Top of STUDY MATERIAL

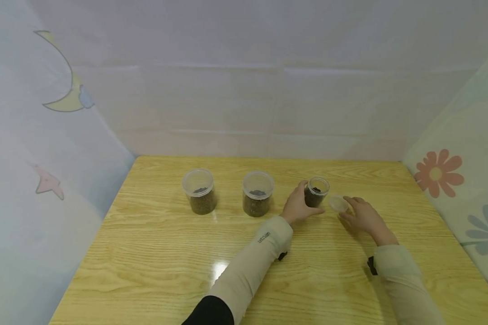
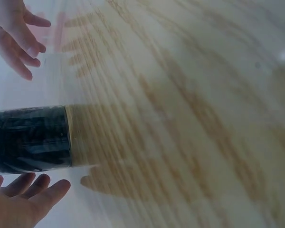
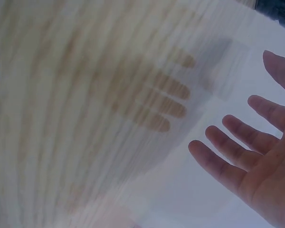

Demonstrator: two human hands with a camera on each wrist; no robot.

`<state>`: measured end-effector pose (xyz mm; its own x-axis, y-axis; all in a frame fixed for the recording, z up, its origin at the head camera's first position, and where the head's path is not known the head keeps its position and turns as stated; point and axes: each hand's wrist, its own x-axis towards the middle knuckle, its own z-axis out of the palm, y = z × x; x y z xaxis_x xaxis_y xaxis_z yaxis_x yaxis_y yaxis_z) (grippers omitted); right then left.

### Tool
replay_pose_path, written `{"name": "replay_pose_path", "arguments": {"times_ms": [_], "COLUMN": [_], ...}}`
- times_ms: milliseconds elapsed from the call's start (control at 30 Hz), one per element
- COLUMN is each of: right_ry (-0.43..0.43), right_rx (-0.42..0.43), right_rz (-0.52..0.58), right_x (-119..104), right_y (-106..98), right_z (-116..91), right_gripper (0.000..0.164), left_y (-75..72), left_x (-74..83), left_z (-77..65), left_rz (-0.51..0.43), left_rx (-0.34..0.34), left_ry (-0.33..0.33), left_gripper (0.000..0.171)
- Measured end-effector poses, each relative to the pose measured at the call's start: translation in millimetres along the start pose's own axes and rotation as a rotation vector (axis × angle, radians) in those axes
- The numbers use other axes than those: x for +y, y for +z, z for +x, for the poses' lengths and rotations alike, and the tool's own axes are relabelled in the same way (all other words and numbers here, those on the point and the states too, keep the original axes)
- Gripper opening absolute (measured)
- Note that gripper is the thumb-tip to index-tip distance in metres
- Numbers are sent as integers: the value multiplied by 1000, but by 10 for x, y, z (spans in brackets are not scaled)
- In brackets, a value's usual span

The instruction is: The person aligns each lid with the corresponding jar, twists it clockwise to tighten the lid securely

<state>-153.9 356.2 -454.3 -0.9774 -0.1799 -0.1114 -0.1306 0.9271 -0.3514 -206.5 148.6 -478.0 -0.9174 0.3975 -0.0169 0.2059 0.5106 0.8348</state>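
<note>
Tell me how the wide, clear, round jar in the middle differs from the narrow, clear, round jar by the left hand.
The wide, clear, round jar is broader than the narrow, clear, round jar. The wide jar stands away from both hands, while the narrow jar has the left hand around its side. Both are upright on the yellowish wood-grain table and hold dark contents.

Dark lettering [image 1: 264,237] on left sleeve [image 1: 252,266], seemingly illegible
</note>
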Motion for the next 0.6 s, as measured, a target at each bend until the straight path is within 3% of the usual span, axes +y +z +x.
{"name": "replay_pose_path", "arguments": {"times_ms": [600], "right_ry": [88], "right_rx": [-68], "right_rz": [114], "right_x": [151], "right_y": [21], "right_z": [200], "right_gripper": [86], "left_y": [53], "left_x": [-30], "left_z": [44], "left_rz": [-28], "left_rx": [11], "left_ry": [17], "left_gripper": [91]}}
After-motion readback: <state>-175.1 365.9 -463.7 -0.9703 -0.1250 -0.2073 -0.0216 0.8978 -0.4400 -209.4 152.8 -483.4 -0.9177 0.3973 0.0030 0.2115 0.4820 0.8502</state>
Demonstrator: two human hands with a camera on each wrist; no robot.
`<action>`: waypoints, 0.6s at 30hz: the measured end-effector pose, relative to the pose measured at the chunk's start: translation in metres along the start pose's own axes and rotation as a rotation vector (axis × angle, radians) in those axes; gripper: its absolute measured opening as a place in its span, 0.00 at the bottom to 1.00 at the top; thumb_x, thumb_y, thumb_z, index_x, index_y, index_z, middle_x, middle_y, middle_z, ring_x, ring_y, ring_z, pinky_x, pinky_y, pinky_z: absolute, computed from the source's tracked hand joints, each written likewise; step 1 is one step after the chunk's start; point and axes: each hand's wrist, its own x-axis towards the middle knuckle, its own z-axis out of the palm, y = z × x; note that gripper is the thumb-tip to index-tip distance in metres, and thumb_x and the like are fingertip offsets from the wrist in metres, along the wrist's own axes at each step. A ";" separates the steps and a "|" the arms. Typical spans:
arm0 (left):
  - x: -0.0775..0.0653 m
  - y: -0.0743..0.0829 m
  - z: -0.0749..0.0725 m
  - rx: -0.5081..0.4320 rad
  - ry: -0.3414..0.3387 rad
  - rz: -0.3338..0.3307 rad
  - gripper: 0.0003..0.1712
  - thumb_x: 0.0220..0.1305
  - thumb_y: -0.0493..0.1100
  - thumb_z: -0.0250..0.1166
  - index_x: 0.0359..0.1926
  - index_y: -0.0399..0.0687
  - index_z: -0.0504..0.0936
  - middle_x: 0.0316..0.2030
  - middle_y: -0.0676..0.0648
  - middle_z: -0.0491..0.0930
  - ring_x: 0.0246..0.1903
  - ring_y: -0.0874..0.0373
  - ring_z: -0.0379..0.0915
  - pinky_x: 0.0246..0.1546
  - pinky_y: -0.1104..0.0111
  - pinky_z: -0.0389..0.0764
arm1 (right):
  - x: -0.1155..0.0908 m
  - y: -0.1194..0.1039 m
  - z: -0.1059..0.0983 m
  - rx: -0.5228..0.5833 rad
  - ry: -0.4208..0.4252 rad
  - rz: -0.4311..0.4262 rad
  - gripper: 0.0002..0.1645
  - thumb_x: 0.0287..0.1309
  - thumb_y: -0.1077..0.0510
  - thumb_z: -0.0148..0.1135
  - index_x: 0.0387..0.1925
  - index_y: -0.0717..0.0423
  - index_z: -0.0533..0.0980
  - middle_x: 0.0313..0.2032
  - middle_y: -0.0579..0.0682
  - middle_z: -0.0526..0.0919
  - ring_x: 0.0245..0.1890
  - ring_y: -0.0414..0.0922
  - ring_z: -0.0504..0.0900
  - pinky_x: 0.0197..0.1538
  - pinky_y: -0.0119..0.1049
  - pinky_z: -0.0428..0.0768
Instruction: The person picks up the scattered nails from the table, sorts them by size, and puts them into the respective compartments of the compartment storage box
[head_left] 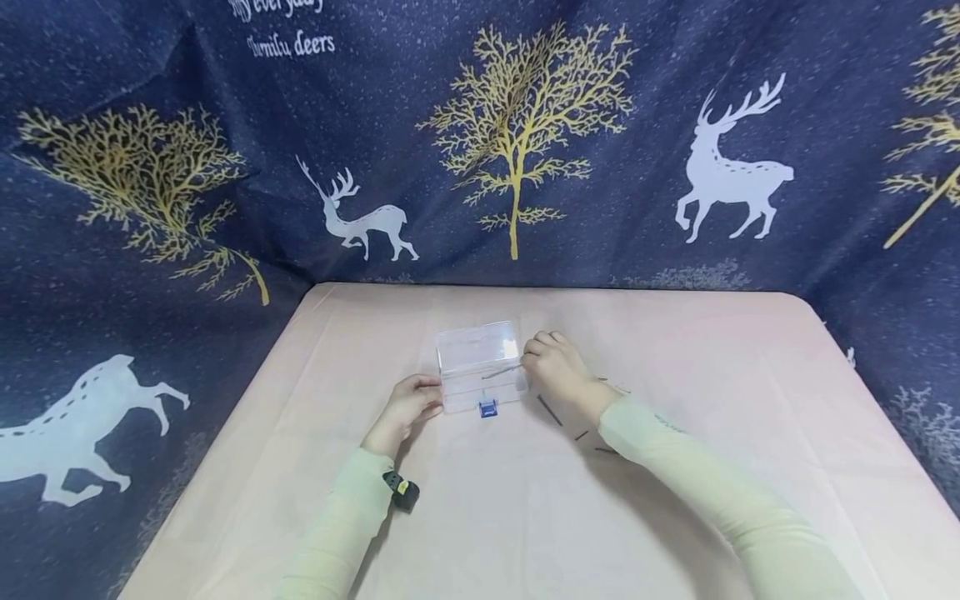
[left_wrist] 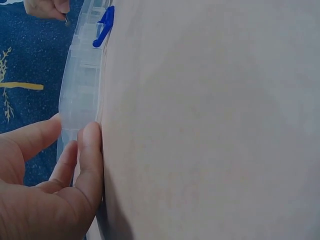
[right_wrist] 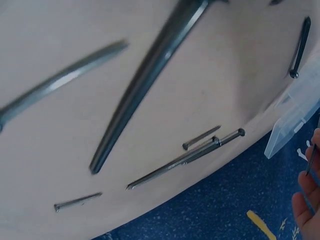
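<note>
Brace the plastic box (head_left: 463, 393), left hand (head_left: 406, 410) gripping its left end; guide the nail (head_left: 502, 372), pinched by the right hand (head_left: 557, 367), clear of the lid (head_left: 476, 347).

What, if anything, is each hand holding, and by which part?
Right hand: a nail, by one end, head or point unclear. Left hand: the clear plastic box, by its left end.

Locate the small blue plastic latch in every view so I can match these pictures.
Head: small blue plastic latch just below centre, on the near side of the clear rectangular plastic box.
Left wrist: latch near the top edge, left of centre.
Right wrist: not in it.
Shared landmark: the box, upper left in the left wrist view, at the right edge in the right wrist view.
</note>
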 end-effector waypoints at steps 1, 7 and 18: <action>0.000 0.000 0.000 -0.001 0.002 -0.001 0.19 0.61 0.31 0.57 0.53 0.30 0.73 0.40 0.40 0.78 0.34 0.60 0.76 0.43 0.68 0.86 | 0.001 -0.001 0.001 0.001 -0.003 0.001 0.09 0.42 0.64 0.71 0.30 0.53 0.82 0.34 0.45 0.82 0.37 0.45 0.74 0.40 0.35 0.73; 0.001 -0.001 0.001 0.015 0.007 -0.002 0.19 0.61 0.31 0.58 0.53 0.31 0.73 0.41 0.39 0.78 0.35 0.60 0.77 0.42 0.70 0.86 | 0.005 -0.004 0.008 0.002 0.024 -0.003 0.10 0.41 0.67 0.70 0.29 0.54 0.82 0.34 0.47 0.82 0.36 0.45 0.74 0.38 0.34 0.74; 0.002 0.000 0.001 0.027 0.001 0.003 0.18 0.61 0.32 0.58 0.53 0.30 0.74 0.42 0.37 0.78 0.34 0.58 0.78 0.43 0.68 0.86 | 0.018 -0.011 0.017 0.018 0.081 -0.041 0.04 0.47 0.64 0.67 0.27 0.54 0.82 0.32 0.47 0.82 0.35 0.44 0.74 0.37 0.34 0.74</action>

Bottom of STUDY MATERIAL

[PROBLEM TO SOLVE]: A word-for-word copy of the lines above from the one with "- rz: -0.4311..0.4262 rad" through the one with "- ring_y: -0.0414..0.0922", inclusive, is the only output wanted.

[TASK RESULT]:
  - rz: -0.4311..0.4262 rad
  - gripper: 0.0002..0.1645
  - thumb_x: 0.0287..0.1309
  - thumb_y: -0.1077..0.0510
  - thumb_z: -0.0148..0.1135
  - index_x: 0.0387..0.1925
  - index_y: -0.0717..0.0423
  - index_z: -0.0533..0.0980
  - middle_x: 0.0313..0.2032
  - middle_y: -0.0579..0.0682
  - middle_z: -0.0526..0.0919
  - ring_x: 0.0245..0.1890
  - ring_y: -0.0414..0.0922

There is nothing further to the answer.